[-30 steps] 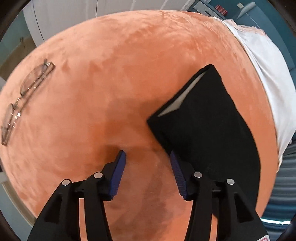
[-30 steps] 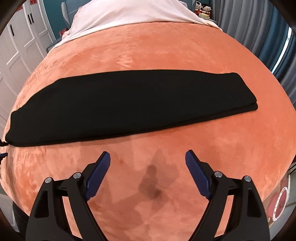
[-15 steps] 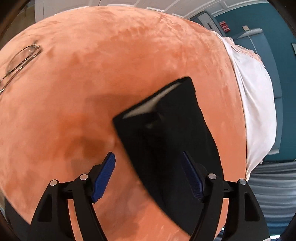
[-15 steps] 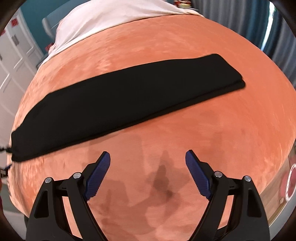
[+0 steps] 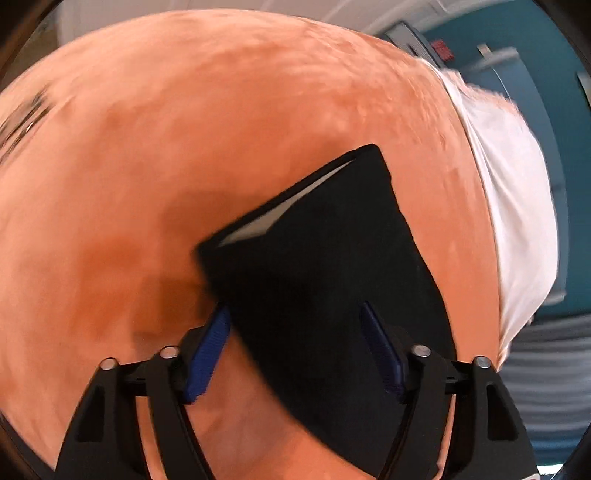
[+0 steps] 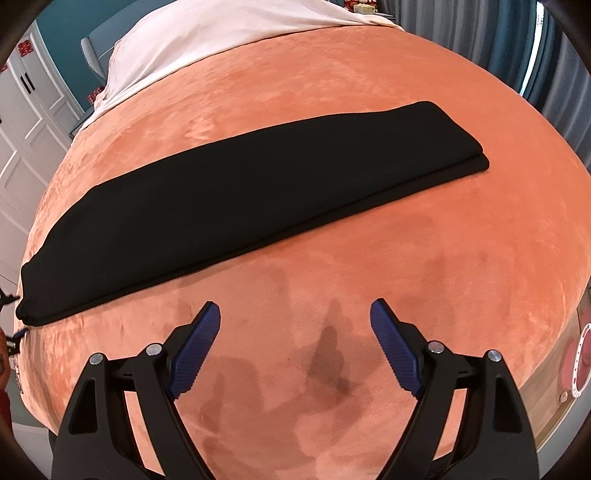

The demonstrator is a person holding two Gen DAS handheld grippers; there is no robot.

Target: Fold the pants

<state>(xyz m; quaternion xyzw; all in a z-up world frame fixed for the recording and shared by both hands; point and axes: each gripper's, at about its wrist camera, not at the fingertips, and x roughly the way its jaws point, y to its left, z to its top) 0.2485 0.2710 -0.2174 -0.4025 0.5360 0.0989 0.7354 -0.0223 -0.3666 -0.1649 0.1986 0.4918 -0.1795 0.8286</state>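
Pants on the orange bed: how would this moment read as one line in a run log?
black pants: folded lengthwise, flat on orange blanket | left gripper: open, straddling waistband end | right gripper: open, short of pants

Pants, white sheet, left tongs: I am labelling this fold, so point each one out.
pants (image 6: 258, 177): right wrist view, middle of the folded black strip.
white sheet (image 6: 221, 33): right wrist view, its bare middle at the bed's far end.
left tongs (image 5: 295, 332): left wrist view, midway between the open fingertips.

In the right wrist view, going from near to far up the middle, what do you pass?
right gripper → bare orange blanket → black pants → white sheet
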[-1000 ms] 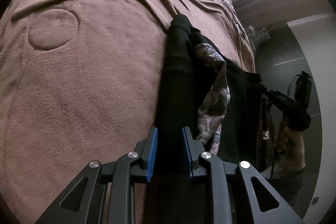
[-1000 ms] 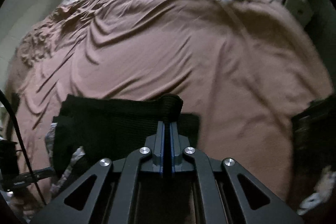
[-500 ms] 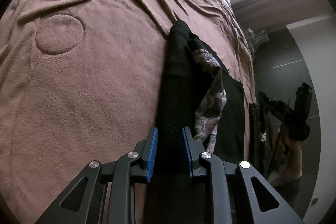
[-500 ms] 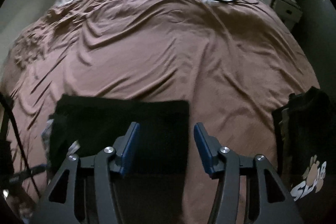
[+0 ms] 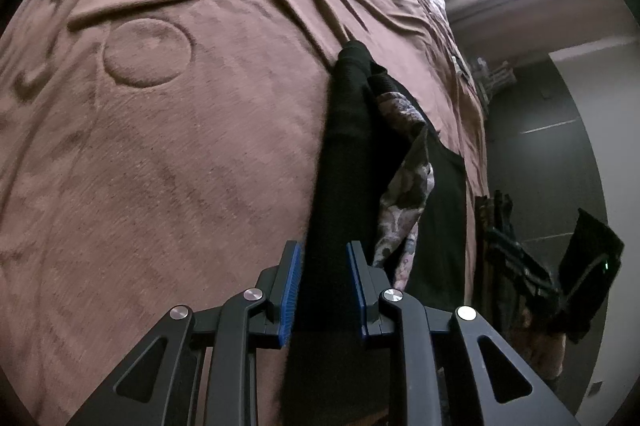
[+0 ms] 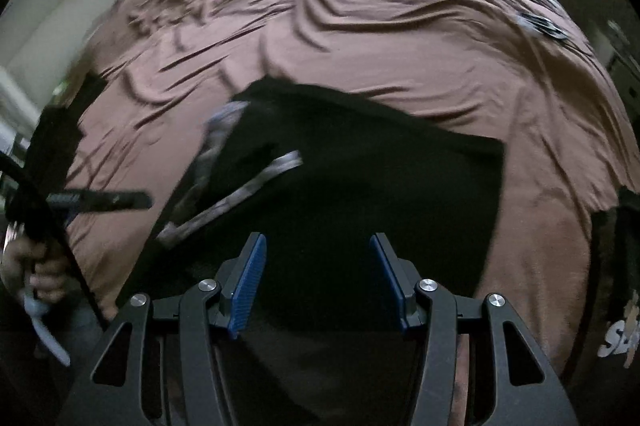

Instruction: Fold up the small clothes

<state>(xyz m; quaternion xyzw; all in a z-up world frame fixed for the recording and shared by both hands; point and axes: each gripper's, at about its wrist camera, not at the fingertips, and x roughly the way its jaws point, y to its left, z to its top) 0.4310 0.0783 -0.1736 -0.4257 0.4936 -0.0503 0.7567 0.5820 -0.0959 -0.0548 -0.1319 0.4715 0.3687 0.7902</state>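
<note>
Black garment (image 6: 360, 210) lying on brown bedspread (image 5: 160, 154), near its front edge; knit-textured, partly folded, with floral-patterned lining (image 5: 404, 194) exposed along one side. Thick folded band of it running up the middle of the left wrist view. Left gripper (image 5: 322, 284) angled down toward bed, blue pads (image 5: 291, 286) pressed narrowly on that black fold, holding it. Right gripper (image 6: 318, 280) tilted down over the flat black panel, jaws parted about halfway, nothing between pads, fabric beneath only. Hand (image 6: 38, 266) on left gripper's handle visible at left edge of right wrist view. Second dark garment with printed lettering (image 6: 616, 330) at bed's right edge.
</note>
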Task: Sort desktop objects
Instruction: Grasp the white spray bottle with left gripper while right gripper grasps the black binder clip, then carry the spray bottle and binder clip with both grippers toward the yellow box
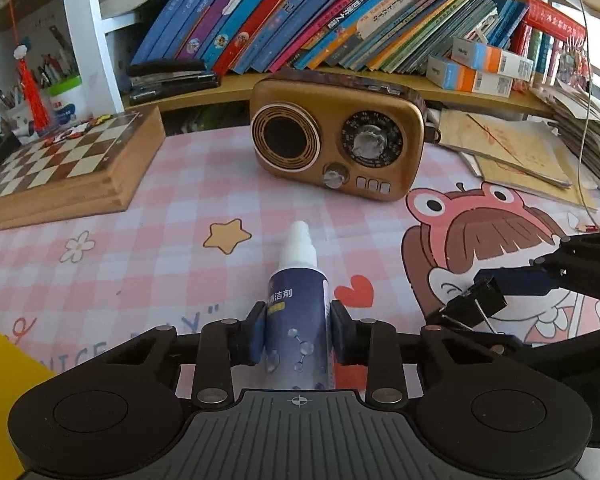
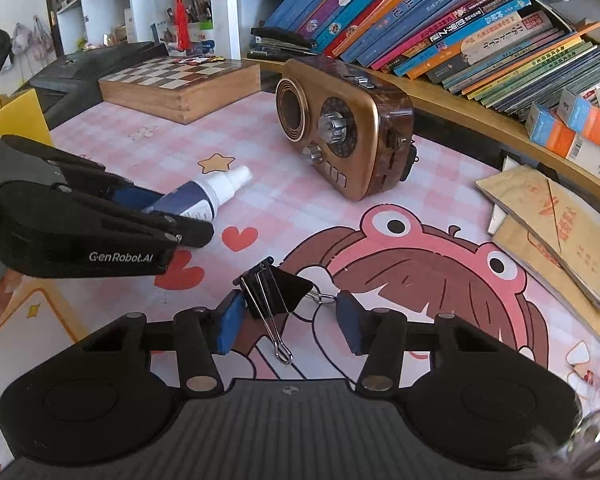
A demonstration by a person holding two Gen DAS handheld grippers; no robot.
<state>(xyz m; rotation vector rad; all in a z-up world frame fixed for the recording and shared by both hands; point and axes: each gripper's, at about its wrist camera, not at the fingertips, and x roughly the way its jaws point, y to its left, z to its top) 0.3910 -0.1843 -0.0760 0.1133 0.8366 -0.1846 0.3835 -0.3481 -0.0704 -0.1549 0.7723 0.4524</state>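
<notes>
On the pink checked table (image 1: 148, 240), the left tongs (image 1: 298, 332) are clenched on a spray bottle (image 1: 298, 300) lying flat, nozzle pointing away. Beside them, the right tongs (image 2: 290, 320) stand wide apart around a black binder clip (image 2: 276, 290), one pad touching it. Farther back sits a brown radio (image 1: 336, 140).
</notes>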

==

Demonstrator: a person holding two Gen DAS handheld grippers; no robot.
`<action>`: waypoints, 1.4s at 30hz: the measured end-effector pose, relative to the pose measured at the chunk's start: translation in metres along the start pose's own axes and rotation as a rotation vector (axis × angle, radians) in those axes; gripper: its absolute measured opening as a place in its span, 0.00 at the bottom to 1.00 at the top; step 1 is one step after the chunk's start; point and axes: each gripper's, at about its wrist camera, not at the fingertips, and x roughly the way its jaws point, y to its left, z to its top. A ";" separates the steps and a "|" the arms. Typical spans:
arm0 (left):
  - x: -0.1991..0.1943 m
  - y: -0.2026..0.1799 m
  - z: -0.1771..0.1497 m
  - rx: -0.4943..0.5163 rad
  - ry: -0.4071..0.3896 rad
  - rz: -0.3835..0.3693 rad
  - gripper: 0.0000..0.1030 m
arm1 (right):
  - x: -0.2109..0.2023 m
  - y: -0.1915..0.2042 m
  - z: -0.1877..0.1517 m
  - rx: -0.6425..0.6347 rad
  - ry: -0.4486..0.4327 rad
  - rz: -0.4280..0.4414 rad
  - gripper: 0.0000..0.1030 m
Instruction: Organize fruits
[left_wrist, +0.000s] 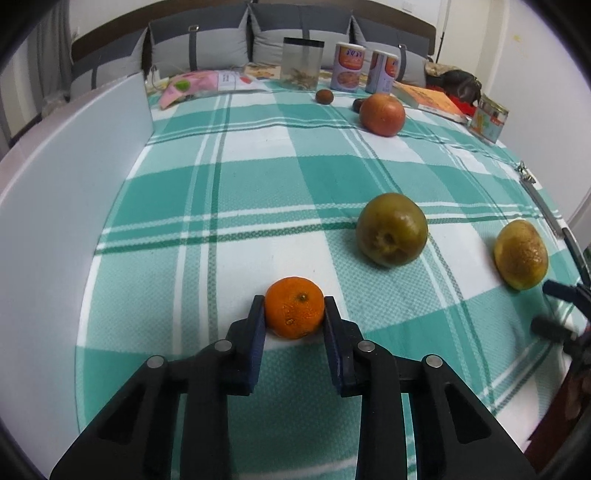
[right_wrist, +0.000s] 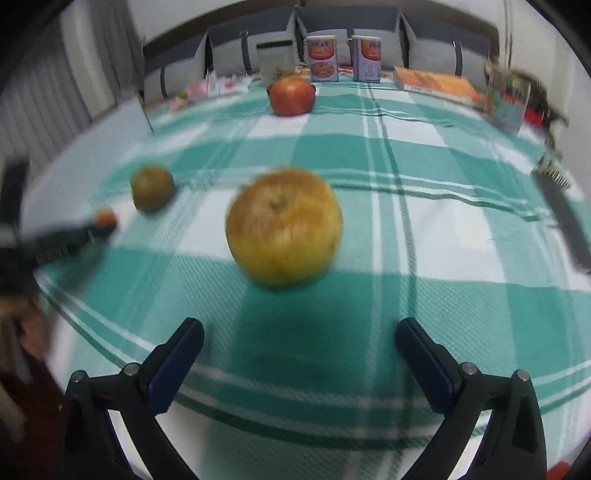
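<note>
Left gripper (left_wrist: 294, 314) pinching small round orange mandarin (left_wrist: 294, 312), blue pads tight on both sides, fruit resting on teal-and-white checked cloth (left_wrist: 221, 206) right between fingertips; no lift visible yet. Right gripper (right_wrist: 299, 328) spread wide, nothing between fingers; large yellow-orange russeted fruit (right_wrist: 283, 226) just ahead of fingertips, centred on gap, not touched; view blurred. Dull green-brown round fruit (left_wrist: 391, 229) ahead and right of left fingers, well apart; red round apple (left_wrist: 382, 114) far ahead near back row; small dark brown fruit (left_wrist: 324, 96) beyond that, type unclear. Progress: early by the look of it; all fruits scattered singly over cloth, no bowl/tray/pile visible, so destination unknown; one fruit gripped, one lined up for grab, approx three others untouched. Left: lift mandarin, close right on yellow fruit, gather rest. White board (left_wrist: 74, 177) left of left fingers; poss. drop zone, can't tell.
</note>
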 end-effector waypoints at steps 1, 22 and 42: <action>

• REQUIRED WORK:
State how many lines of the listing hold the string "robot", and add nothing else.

• RESPONSE BOX:
3